▶ [WHAT NEEDS TO BE DONE] Only the count should appear in your answer: how many lines of the data below contain the word "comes"?

▶ [Collected data]
● ● ● ● ●

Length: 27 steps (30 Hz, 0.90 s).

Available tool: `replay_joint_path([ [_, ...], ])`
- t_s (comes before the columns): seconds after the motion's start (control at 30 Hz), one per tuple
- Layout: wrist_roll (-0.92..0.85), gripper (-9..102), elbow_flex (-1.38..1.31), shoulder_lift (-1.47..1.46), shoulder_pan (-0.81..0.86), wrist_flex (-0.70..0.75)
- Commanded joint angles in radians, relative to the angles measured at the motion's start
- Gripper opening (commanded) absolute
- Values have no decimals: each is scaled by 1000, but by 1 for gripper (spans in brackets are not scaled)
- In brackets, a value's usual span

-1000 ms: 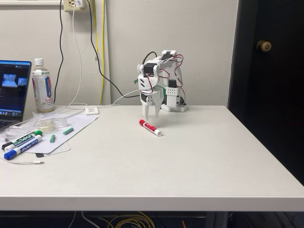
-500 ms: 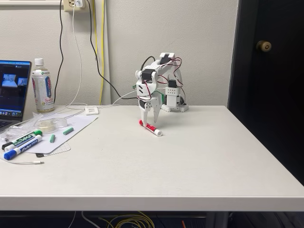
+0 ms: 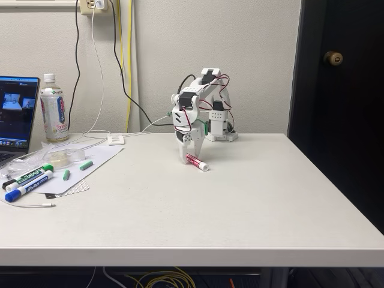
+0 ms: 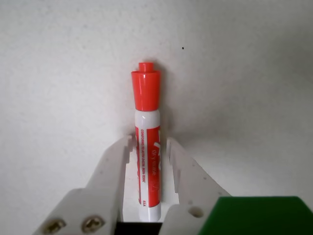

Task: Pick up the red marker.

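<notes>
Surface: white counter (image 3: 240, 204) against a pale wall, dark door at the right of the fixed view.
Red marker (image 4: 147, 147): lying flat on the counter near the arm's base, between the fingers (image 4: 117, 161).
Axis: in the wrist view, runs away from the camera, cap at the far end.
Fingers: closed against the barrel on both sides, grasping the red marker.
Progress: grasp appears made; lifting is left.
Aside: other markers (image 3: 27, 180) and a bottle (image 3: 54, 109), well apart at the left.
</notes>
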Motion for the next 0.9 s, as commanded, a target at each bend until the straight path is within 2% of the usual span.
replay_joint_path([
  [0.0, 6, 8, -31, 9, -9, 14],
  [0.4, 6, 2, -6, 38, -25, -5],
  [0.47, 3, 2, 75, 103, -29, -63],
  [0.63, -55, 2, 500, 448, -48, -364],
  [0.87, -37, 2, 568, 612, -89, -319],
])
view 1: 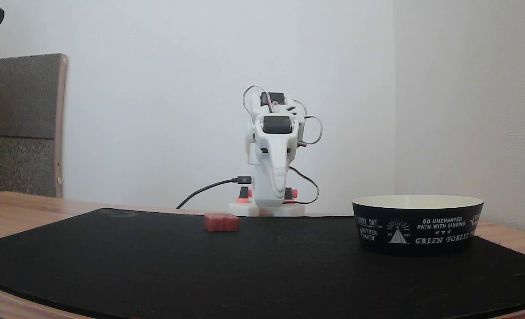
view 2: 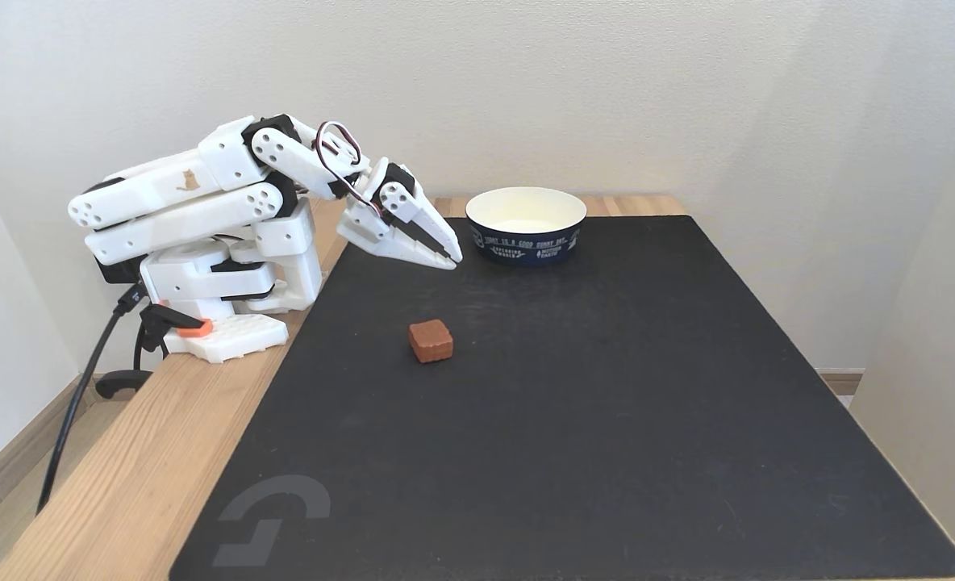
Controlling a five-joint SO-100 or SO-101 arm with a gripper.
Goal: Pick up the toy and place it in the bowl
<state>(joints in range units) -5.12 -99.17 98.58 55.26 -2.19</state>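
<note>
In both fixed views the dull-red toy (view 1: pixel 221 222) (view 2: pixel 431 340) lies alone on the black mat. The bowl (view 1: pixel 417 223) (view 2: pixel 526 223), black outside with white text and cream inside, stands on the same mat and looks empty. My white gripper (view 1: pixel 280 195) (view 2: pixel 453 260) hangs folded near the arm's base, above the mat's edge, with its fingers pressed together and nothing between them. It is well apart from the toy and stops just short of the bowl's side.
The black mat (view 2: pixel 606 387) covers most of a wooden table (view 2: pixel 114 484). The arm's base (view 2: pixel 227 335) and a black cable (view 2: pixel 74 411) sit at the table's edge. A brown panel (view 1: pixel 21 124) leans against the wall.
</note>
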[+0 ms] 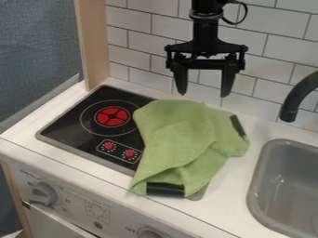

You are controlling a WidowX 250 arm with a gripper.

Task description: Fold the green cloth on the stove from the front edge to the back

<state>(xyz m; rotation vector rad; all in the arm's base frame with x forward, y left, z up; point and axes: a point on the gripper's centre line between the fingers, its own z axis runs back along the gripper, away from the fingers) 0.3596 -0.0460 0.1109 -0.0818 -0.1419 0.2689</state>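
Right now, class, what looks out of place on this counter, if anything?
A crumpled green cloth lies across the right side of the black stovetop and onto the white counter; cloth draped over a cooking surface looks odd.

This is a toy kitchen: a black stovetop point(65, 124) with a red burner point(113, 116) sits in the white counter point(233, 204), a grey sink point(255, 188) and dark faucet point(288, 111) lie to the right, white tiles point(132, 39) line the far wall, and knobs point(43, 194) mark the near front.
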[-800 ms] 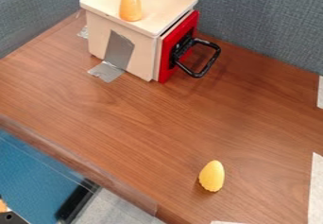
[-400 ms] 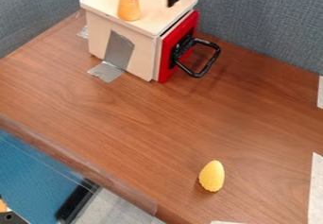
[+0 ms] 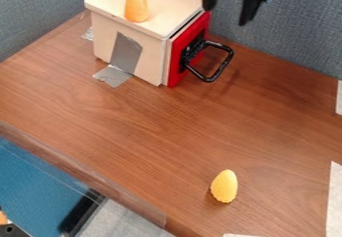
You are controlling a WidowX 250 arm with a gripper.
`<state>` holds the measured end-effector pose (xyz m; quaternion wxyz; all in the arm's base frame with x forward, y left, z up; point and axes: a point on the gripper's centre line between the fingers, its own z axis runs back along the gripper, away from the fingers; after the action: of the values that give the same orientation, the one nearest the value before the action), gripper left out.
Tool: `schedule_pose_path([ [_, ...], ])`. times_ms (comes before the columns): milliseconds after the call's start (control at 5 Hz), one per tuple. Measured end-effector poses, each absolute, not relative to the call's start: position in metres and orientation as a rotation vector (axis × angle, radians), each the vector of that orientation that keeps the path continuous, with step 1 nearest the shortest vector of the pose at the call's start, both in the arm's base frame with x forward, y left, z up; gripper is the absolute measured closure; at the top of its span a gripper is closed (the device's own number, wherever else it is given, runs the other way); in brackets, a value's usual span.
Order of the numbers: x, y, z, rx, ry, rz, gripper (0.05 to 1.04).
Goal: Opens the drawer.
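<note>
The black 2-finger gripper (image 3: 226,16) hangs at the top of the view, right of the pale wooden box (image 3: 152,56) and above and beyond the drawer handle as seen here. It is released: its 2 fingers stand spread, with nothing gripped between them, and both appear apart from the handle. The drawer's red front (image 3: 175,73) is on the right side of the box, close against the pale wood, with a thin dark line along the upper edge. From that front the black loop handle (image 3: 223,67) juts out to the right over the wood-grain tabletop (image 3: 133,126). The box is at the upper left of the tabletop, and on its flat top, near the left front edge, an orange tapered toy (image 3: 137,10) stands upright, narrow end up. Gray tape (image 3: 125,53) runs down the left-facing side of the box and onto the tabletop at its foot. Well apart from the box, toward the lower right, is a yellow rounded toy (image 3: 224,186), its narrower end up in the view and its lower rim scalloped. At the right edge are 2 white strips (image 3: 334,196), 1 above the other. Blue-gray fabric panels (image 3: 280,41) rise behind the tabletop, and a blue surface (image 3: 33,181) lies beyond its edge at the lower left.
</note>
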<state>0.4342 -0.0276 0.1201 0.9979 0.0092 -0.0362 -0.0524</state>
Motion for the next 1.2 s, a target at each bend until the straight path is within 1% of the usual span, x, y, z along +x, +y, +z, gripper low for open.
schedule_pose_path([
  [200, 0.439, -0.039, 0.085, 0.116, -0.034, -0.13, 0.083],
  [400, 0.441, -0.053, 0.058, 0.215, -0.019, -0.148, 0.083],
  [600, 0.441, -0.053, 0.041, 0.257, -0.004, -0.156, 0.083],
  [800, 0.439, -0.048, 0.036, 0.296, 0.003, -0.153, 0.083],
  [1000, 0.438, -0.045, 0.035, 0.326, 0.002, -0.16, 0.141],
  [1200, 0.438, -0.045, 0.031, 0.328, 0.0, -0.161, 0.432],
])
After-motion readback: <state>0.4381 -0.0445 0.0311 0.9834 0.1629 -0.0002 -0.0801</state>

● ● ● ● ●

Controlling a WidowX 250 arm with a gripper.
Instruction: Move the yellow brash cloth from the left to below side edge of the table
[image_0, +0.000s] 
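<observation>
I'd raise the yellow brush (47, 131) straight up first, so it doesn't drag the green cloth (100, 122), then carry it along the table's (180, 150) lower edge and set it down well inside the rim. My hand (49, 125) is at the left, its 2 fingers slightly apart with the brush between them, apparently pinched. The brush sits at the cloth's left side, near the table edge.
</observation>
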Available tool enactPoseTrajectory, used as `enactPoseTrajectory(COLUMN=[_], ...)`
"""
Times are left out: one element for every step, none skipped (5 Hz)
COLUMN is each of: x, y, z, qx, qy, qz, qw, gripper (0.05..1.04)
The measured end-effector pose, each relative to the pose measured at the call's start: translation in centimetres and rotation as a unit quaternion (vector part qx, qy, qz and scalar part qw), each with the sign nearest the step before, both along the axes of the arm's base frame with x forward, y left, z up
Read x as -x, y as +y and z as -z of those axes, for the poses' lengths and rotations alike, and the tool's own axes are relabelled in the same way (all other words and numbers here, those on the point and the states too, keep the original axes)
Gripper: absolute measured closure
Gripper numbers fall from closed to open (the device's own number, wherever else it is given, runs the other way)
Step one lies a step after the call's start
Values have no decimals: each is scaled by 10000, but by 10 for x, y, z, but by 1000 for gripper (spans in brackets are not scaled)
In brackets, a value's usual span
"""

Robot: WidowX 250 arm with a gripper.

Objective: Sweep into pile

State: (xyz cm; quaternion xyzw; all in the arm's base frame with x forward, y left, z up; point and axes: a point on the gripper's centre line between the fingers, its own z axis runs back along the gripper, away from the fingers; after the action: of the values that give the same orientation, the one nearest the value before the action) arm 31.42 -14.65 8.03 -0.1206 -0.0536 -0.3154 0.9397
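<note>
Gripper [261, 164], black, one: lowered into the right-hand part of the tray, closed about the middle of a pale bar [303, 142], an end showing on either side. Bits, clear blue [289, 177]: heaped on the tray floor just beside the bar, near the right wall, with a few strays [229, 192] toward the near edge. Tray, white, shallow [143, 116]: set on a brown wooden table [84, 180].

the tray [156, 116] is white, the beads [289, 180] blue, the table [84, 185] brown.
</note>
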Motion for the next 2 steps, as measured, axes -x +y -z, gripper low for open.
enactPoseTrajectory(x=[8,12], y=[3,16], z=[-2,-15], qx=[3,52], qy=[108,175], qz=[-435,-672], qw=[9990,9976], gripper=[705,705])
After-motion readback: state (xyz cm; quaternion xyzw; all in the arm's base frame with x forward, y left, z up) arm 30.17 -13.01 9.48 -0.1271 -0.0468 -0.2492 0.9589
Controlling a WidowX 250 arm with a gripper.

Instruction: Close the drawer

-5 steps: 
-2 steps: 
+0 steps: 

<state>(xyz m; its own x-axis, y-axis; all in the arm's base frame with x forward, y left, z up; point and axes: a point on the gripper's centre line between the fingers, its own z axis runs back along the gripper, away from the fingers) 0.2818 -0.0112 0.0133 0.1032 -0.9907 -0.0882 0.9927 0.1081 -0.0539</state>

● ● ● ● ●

▶ [YOUR SOLUTION] 2